Privacy Policy

How SculptClub handles your personal data when you use our website, contact us, or book the studio.

1. Who we are

SculptClub is a private training studio in Amsterdam (Jordaan). We are responsible for the processing of personal data described in this policy (the “data controller” under the GDPR).

2. What data we collect

We only collect data that is needed to run the studio, process bookings, communicate with you, and keep the space secure.

• Contact details: name, email address, phone number, and any details you send us by form, email, WhatsApp, or phone.
• Booking details: booked date/time, booking type, credits/discount code usage, and related booking history.
• Payment and invoice data: payment status, transaction references, invoice details, and billing information (where applicable).
• Website usage data: technical data such as IP address, browser/device information, and basic site logs/cookies needed for the site to work.
• Camera footage (CCTV): video recordings from the studio/entrance for security, safety, and incident handling.

3. Why we use your data (purposes)

• To process bookings and manage access to the studio
• To send practical information (for example booking confirmation, access instructions, support messages)
• To answer questions and provide customer support
• To process payments and keep financial records
• To improve website performance, usability, and reliability
• To protect the studio, equipment, and visitors (including via CCTV)
• To comply with legal obligations (for example administration and tax obligations)

4. Legal bases (GDPR)

We process personal data only when we have a valid legal basis under the GDPR, including:

• Contract: to process your booking, provide access, and deliver the service you requested.
• Legal obligation: to keep records required by Dutch tax and administrative laws.
• Legitimate interests: to secure the studio, prevent misuse, handle incidents, and improve our website and operations.
• Consent: where required (for example for certain cookies or marketing communications, if used).

5. Camera surveillance (CCTV)

SculptClub uses camera surveillance for security, safety, access control support, and incident investigation.

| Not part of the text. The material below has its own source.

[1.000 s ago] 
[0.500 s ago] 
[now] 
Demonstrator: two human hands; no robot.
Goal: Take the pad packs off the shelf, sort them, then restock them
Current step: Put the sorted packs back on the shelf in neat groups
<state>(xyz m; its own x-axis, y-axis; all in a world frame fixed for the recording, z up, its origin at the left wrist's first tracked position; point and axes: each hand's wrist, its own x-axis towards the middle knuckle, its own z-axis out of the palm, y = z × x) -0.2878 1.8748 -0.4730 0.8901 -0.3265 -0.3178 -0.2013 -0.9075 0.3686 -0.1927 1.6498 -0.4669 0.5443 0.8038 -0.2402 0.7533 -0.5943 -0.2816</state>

This helps us protect visitors, trainers, equipment, and the premises in a self-service setup.

• Camera footage is used only for legitimate security and operational purposes.
• Access to footage is limited to authorized persons only.
• Footage is kept for a limited period, unless we need to retain it longer for an incident, dispute, investigation, or legal obligation.
• We do not use camera footage for marketing purposes.

6. Who we share your data with

We do not sell your personal data.

We may share personal data with service providers that help us operate SculptClub, only where necessary, for example:

• booking and scheduling tools
• payment providers
• website hosting / technical service providers
• form and communication tools
• accounting or administrative service providers

These parties process data on our behalf or as independent controllers where relevant (for example payment providers), under their own legal obligations and privacy terms.

7. Cookies and website tracking

Our website may use essential cookies and similar technologies to make the site function properly (for example navigation, form handling, or booking flow support).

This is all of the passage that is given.